I read that Yahoo's method is noncompliant with a Financial Accounting Standards Board standard. Anyway, whatever.
So?
And "you read"? That's an impressive citation.
Yahoo! finance is a free web-site. I'm sure they don't want to bother with a formal certification process. You can get their adjusted prices on thousands of trading stocks, and I don't doubt there are some errors from time to time, and they most likely occur on thinly traded stocks.
Despite your never ending deflection/excuse/obfuscation theme, it doesn't matter. We can check a very high profile fund/ETF like VOO, SPY, VTI ourselves against multiple sources if we think there are any errors. We can make a ballpark estimate by just taking the start-end stock price, and add the dividends to the gain.

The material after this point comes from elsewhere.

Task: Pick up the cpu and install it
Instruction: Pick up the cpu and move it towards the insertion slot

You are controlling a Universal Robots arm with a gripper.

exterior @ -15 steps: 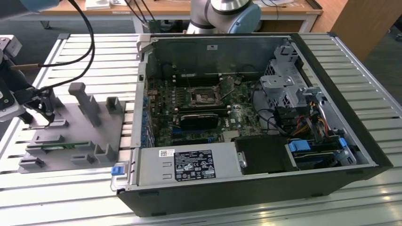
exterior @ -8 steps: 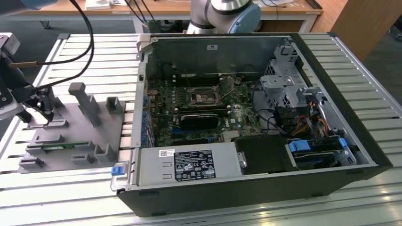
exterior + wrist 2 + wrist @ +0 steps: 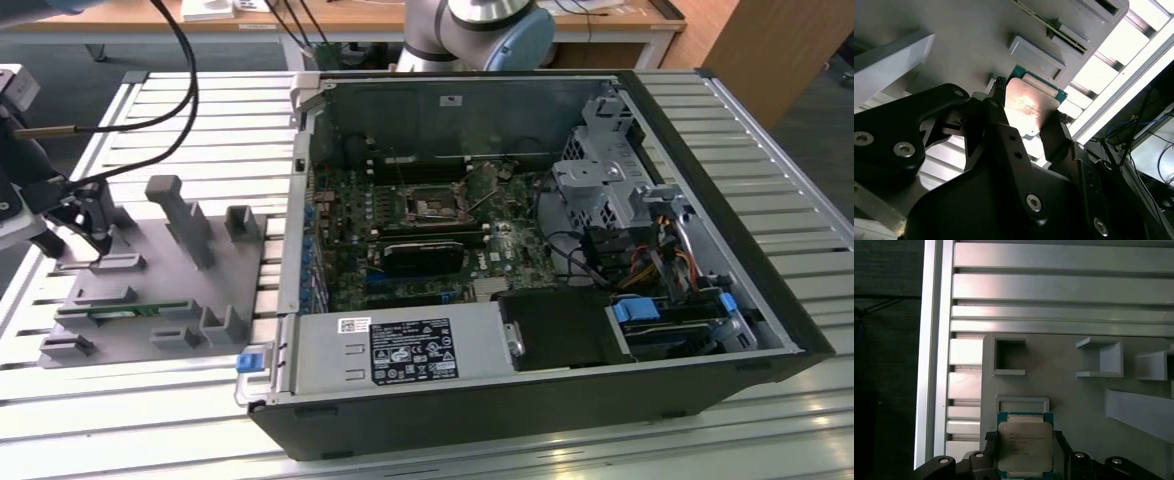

That won't account for reinvesting, but it's simple, and would make any significant error stand out.
And it only takes a bit more effort to take the average length of time the divs were held (half the time period is close enough), and apply the average annualized gain of the fund to those divs and that time, and you'll come within a cat whiskers of doing it a more official way (reinvesting each div).
This is pretty basic arithmetic. Anyone claiming to be an exceptional trader should be able to figure (should already know) this on their own.
If the contest ends in a photo-finish, we can check those details out, but your trading skills should make that unnecessary, you should blow everyone, and the market away by a huge margin!